Tarde o temprano nos topamos en nuestra existencia con este problema que no podemos esquivar. La podemos alejar de nuestra vida… disfrazar de parques o tapialar los cementerios… hacer salas de velatorios que la saquen de nuestros hogares… y otras tantas que ocurren entre nosotros. Pero la muerte de un ser querido o cercano es inevitable. Y, entonces la pregunta de todos los tiempos nos surge: ¿porqué hay que morir? Y, junto a ella, la que nos toca en el día a día: si vamos indefectible a morir… ¿qué sentido tiene el seguir vivo?

Nuestras contradicciones internas

El Concilio, al describir al ser humano, también toca este tema existencial. Lo primero que hace es constatar los límites de este problema. La descripción creo que habla de los interrogantes que tiene el corazón de cada uno de nosotros:

“El máximo enigma de la vida humana es la muerte. El hombre sufre con el dolor y con la disolución progresiva del cuerpo. Pero su máximo tormento es el temor por la desaparición perpetua. Juzga con instinto certero cuando se resiste a aceptar la perspectiva de la ruina total y del adiós definitivo. La semilla de eternidad que en sí lleva, por sí irreducible a la sola materia, se levanta contra la muerte. Todos los esfuerzos de la técnica moderna, por muy útiles que sean, no pueden calmar esta ansiedad del hombre: la prórroga de la longevidad que hoy proporciona la biología no puede satisfacer ese deseo del más allá que surge ineluctablemente del corazón humano.” (GS 18)

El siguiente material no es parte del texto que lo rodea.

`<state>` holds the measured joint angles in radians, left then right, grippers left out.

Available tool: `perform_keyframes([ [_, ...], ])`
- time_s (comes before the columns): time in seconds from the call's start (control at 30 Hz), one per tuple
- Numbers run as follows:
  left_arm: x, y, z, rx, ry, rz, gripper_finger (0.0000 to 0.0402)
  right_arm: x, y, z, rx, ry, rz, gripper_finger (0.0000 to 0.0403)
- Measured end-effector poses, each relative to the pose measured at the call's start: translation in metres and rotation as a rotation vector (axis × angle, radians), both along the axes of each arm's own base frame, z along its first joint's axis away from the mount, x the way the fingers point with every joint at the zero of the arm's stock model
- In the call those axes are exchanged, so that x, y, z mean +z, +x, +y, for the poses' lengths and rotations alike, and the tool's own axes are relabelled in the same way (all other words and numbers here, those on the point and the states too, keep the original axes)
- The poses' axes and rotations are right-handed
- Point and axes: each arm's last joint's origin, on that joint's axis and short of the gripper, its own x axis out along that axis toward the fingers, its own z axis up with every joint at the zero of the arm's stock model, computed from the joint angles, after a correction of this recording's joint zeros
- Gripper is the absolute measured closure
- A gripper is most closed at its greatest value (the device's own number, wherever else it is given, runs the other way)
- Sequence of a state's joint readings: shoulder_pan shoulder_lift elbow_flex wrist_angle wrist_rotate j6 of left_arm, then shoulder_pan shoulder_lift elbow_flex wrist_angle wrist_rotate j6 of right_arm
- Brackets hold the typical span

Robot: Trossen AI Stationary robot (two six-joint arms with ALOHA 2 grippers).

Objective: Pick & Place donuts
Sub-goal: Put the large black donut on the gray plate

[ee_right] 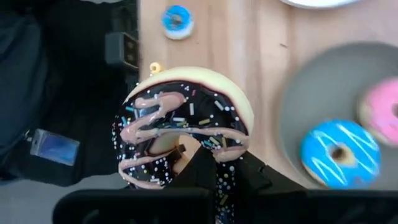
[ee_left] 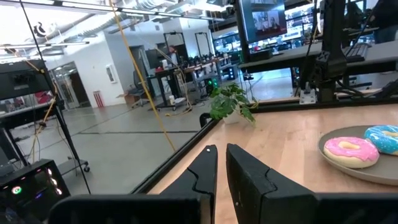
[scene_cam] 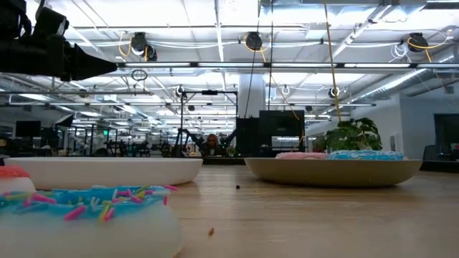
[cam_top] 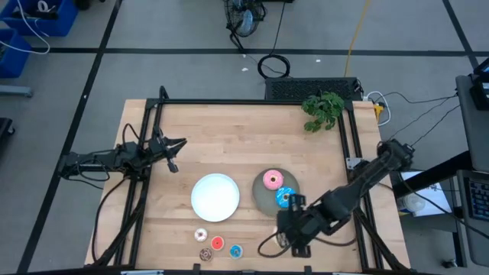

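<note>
Brown streaked donut [ee_right: 181, 127] sits clamped between right gripper [ee_right: 214, 163] fingers, near grey plate [ee_right: 298, 124] holding blue sprinkled donut [ee_right: 339, 153] and pink donut [ee_right: 379, 109]. Left gripper [ee_left: 221, 163] fingers nearly closed, empty, above worktop [cam_top: 229, 130].

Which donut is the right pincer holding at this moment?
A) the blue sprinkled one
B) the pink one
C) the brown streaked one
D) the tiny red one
C: in the right wrist view the right pincer is shut on the brown streaked donut, while the pink donut and the blue sprinkled donut lie on the grey plate and the tiny red donut lies on the table.
</note>
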<state>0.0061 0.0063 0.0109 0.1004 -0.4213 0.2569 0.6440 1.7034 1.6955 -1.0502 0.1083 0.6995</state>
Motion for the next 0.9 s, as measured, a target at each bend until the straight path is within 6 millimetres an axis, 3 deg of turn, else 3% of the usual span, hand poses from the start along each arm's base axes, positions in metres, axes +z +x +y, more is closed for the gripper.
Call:
perform_keyframes([
  [0.27,0.0,0.0,0.0,-0.002,-0.007,-0.002,0.036,0.013,-0.034,-0.005,-0.059,-0.104,0.034,0.0395],
  [0.63,0.0,0.0,0.0,-0.002,-0.007,-0.003,0.036,-0.041,-0.037,-0.01,-0.049,-0.195,0.114,0.0395],
  [0.9,0.001,0.0,0.0,-0.001,0.0,-0.008,0.036,-0.062,-0.038,-0.019,-0.09,-0.11,0.103,0.0395],
])
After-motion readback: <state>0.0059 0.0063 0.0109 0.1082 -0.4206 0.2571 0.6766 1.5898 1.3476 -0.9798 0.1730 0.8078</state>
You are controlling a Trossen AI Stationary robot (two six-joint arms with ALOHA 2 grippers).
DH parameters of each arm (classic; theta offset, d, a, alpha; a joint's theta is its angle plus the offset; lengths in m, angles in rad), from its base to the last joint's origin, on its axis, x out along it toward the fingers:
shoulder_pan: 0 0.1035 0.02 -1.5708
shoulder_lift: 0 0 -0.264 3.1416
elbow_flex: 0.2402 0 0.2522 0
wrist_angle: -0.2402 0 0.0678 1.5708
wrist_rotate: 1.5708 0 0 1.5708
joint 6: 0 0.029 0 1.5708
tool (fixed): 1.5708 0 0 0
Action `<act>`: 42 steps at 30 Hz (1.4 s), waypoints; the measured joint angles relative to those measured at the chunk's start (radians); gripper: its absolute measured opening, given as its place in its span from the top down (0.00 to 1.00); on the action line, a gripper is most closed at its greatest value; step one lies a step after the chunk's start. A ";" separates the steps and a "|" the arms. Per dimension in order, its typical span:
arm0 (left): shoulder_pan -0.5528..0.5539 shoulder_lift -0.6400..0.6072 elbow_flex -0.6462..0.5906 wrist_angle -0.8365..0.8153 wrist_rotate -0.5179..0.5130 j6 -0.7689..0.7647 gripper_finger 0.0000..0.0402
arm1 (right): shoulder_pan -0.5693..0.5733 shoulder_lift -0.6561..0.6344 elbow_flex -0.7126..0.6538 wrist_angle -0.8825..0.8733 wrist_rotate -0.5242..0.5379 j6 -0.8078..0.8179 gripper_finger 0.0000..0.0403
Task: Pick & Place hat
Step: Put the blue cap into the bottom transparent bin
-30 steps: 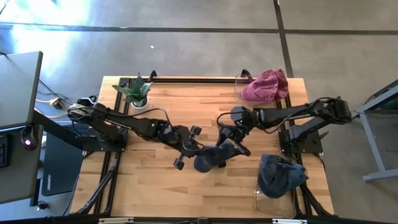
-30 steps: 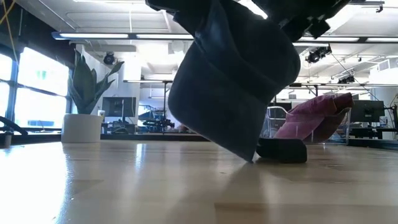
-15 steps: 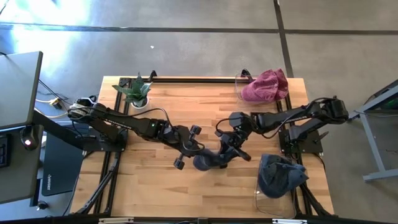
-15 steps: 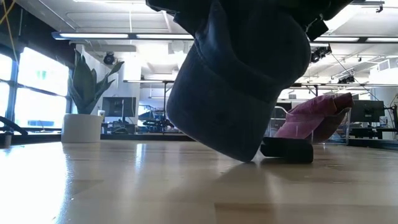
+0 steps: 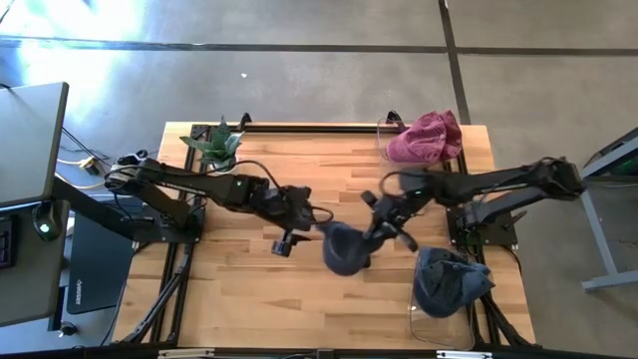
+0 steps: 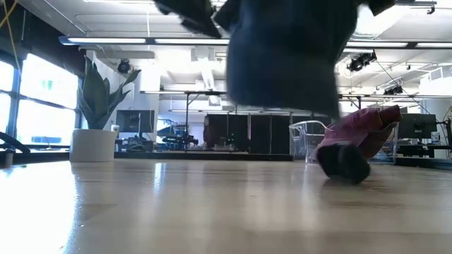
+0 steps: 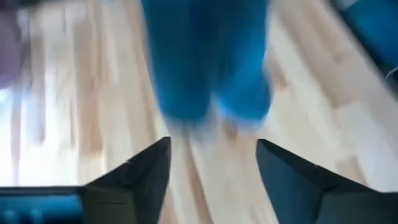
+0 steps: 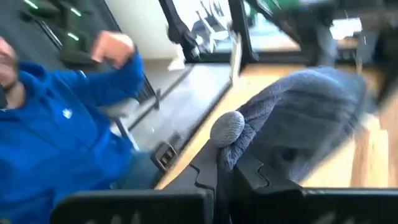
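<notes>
A dark blue knit hat (image 5: 345,249) hangs over the middle of the wooden table (image 5: 239,294), and the low view shows the hat (image 6: 286,53) clear of the tabletop. My right gripper (image 5: 383,229) is shut on its right-hand edge. In the right wrist view the hat (image 8: 305,124) and its pompom (image 8: 228,127) lie just past the shut gripper (image 8: 227,180). My left gripper (image 5: 311,225) stands open just left of the hat. In its wrist view the gripper (image 7: 211,171) is apart from the hat (image 7: 208,62), with nothing between the fingers. My right gripper pinches the hat's knit cloth beside the pompom (image 8: 239,149) between its two shut fingers, coming in from the table's right side. How many layers it has cannot be told. The hat hangs slack below and left of the fingers, lifted clear of the table.
A pink hat (image 5: 425,137) sits in a clear container at the far right corner. A grey-blue hat (image 5: 449,282) fills another clear container at the near right. A potted plant (image 5: 221,148) stands at the far left. A person in blue (image 8: 56,124) is beyond the table.
My left gripper has opened, let go of the hat and drawn back toward the table's left and far side. My right gripper has shut on the hat and carried it up and toward the right. The hat, whose lower edge was on the table, now hangs clear.
</notes>
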 joint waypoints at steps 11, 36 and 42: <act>-0.001 0.019 -0.039 -0.006 -0.324 -0.133 0.31 | 0.190 -0.273 0.120 -0.268 0.045 0.192 0.99; -0.026 0.095 -0.067 0.149 -0.531 -0.241 0.31 | 1.014 -0.319 0.231 -0.745 0.814 0.705 0.99; -0.041 0.096 -0.067 0.209 -0.600 -0.238 0.31 | 1.130 -0.326 0.259 -0.734 0.906 0.789 1.00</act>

Todo esto está enmarcado, sin duda, por las preguntas de siempre que se hace el ser humano. Pero los cristianos podemos dar un paso más: iluminar desde la revelación.

La muerte a la luz del misterio cristiano

Hace un tiempo les conté que me había impresionado como los Benedictinos festejan la muerte. En otra ocasión hablé de lo que significa celebrar la muerte a través de dos fiestas, la del 1 y 2 de noviembre. Todo esto puede ser una locura o la captación de una gran verdad.

El fundamento nos lo dan los Padres Conciliares:

“Mientras toda imaginación fracasa ante la muerte, la Iglesia, aleccionada por la Revelación divina, afirma que el hombre ha sido creado por Dios para un destino feliz situado más allá de las fronteras de la miseria terrestre. La fe cristiana enseña que la muerte corporal, que entró en la historia a consecuencia del pecado, será vencida cuando el omnipotente y misericordioso Salvador restituya al hombre en la salvación perdida por el pecado. Dios ha llamado y llama al hombre a adherirse a Él con la total plenitud de su ser en la perpetua comunión de la incorruptible vida divina. Ha sido Cristo resucitado el que ha ganado esta victoria para el hombre, liberándolo de la muerte con su propia muerte. Para todo hombre que reflexione, la fe, apoyada en sólidos argumentos, responde satisfactoriamente al interrogante angustioso sobre el destino futuro del hombre y al mismo tiempo ofrece la posibilidad de una comunión con nuestros mismos queridos hermanos arrebatados por la muerte, dándonos la esperanza de que poseen ya en Dios la vida verdadera.” (GS 18)

Por eso también el pedir la gracia de una buena muerte es algo muy conveniente. Y que estamos olvidando cada vez más. Y no es cosa de viejos miedosos. Simplemente que el sentido que le damos a la muerte le da sentido a la vida de cada día.